What the task asks
Scan the records for lines with the word "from", and copy every such line.

===== Dataset records

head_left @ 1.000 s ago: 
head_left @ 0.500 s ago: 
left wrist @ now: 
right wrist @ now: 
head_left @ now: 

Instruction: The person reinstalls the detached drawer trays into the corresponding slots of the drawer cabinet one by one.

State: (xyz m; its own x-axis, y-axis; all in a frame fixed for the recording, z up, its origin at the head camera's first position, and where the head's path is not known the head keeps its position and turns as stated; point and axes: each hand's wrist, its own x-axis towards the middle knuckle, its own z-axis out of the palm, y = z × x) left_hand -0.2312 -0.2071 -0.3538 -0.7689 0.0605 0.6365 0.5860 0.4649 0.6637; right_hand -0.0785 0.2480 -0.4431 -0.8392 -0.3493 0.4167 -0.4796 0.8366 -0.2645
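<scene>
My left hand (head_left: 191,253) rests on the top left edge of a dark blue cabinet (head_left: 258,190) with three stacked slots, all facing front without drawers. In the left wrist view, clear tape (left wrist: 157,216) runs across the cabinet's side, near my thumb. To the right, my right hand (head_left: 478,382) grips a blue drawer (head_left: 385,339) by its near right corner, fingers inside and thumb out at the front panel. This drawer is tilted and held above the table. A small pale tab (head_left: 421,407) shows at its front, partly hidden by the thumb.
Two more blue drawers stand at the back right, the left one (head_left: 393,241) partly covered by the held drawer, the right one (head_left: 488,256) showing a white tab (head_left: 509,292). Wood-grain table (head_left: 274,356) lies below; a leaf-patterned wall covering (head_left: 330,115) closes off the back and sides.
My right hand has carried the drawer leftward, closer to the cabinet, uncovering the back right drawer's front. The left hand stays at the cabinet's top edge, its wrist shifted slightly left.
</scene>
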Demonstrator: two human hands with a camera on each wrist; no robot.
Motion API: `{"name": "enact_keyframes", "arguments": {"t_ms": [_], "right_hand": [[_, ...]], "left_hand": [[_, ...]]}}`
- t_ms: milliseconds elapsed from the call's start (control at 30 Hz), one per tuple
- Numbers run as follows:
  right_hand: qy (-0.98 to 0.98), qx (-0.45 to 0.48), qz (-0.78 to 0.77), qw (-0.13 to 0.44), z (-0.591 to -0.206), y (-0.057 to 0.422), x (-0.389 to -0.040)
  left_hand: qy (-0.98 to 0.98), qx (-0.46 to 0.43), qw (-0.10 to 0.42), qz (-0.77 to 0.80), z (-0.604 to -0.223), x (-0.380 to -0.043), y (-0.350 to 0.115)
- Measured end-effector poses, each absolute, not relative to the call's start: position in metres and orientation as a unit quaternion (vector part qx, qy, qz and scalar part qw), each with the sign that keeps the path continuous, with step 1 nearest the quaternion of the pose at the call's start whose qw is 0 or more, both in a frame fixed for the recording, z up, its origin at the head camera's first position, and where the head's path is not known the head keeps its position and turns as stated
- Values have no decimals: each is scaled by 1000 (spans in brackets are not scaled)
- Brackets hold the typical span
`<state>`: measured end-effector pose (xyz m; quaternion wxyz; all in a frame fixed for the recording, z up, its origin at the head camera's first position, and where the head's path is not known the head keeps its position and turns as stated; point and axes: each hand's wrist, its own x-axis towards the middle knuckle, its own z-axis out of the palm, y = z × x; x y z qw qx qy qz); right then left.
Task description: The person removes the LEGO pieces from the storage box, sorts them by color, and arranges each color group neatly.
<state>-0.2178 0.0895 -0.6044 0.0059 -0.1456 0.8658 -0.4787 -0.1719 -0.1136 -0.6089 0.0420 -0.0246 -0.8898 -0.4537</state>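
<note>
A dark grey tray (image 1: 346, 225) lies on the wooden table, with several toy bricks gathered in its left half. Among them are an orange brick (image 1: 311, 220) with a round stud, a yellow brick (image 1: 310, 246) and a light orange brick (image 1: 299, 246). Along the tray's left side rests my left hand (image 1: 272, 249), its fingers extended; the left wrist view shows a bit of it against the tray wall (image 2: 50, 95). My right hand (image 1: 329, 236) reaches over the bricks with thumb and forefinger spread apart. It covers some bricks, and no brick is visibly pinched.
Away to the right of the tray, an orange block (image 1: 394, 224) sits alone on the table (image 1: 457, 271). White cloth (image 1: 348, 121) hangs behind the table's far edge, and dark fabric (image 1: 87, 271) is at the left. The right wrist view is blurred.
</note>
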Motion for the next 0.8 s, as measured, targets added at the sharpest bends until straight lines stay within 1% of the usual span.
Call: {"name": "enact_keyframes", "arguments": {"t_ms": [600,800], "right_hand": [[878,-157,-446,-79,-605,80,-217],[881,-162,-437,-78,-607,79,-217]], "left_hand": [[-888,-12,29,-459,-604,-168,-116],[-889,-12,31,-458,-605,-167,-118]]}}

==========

Written solution
- t_ms: milliseconds elapsed from the call's start (control at 30 Hz), one per tuple
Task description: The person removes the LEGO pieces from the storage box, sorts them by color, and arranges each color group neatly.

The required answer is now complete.